Claudio Montesano Casillas, a photographer went to Bangladesh to capture the horrific condition of young kids and extent of child labor in their garment factories.
Bangladesh is a leading producer of cloth. Its garment factories are very famous. However, most of the clothes are produced in unregistered factories. Clothes produced from such unregistered factories are sold mainly in the local market and also in Indian markets. However, they also have started selling those internationally.
By making various contracts with the factory owners, many international brands have their clothes produced at very low costs. They gain a lot of profit by selling them at regular rates in their international markets.
Most of the rooms there lack a lot of basic amenities. All the rooms are filled with around 15 sewing machines. They don’t have any safety measures like fire extinguishers or emergency exits.
Most of the teenagers there are deprived of education. They just do not have any time to pursue education. They are indulged into child labor by these factories since a very young age.
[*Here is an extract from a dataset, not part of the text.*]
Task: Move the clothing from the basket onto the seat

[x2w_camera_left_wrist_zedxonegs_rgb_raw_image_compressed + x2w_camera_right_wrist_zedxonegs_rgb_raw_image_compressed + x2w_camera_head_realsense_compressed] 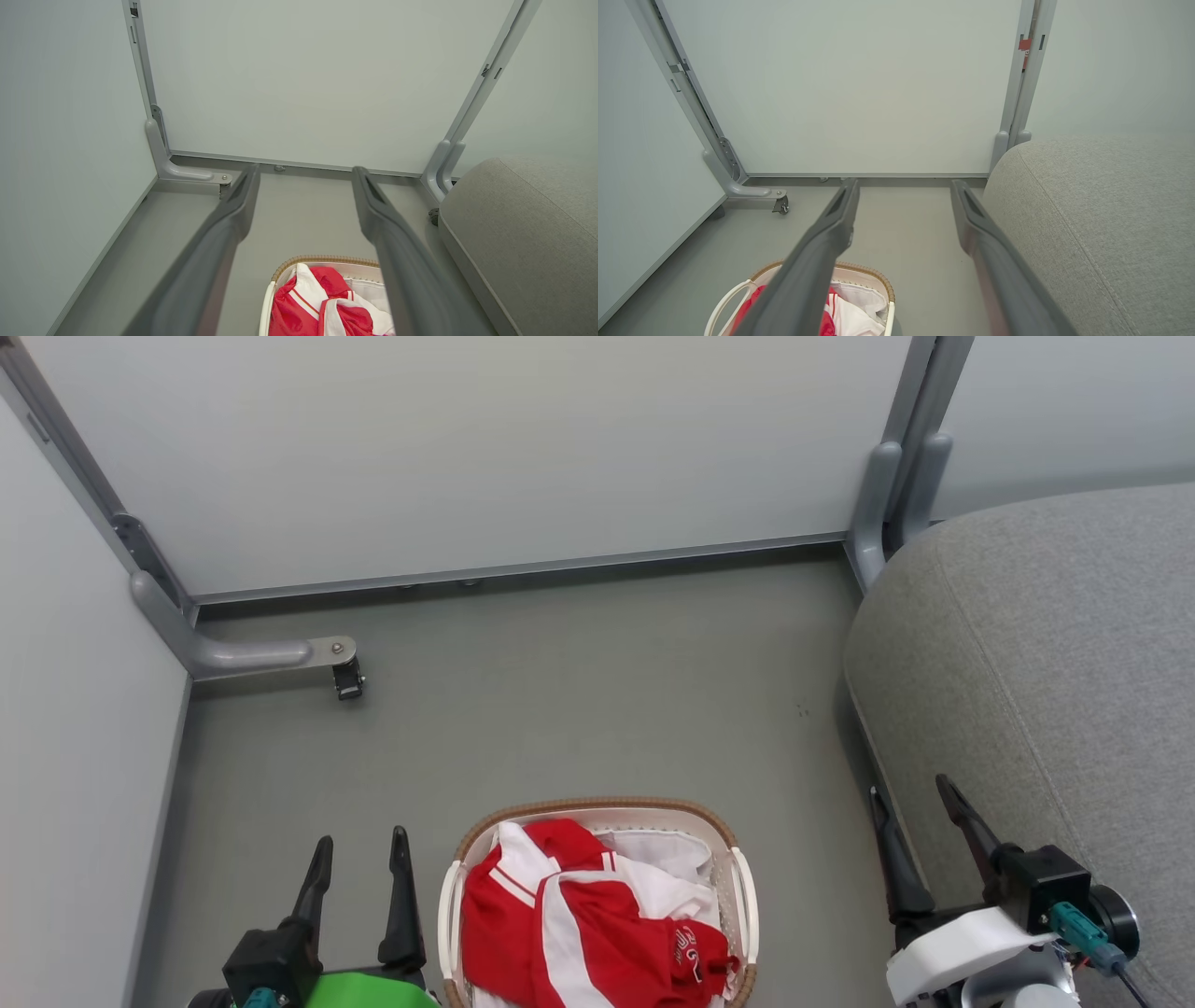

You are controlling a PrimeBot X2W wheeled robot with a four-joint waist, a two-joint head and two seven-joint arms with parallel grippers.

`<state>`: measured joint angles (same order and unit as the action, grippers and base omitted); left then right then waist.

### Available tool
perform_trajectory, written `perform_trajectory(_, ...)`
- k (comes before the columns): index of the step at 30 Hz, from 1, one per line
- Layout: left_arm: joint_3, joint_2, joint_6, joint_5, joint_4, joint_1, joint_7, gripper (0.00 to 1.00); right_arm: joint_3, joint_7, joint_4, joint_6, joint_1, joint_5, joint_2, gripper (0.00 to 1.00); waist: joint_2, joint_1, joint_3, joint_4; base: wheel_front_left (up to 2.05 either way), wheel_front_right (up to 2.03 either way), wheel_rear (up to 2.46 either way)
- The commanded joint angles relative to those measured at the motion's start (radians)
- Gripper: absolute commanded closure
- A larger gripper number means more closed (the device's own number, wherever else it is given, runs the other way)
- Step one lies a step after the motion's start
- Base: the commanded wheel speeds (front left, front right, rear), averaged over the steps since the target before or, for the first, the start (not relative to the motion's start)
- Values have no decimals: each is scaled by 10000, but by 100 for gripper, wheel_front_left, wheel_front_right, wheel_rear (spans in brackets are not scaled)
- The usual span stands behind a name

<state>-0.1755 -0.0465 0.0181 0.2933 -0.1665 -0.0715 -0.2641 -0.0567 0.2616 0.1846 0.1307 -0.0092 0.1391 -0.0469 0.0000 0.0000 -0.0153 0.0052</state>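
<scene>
Head view: crumpled red-and-white clothing heaped in the white basket

A pale back panel stands upright on the grey floor. At its left end a side panel meets it in a corner. There a grey metal foot lies along the floor, ending in a small black caster. At the back panel's right end stand two grey posts, one bearing what may be red tape
</scene>
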Motion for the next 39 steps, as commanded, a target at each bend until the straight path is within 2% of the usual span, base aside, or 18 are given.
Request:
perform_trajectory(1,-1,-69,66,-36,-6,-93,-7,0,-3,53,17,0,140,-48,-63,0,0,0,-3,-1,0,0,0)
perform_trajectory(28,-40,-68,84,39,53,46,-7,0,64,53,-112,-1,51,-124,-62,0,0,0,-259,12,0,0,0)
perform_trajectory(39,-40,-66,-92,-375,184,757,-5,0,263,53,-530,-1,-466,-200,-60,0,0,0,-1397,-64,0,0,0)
If these teenagers quit their job, they wouldn’t even have enough money to have a full-fledged meal.
According to the statistics given by UNICEF, approximately 5 million children aged from 5 to 15 years are into child labour in various factories around Bangladesh.
In 2013, a very dreadful mishap happened. Among all the factories, one named as Rana Plaza factory got burned down in 2013 and caused around 1,100 deaths. Even after this horrifying incident, Bangladesh has not taken any efforts to improve the safety regulations.
The garment industry alone brings over $25 billion in exports each year to Bangladesh. As a result, it has become impossible to replace this with anything else.
However, child labor is not an appropriate solution. Also, the condition of the workers is not quite good. There are no safety measures taken. Even the wage paid to the children is not fair.
Every day, a single worker is made to sew at least one hundred pieces of clothes.
Keraniganj in Dhaka has over hundred factories that aren’t even formal.
Since appropriate care of toxic waste and chemicals is not taken, the production of clothing adds up to the level of water pollution to a great scale.
On the other hand, registered factories have a better working condition and over 60% of the workers working there are women.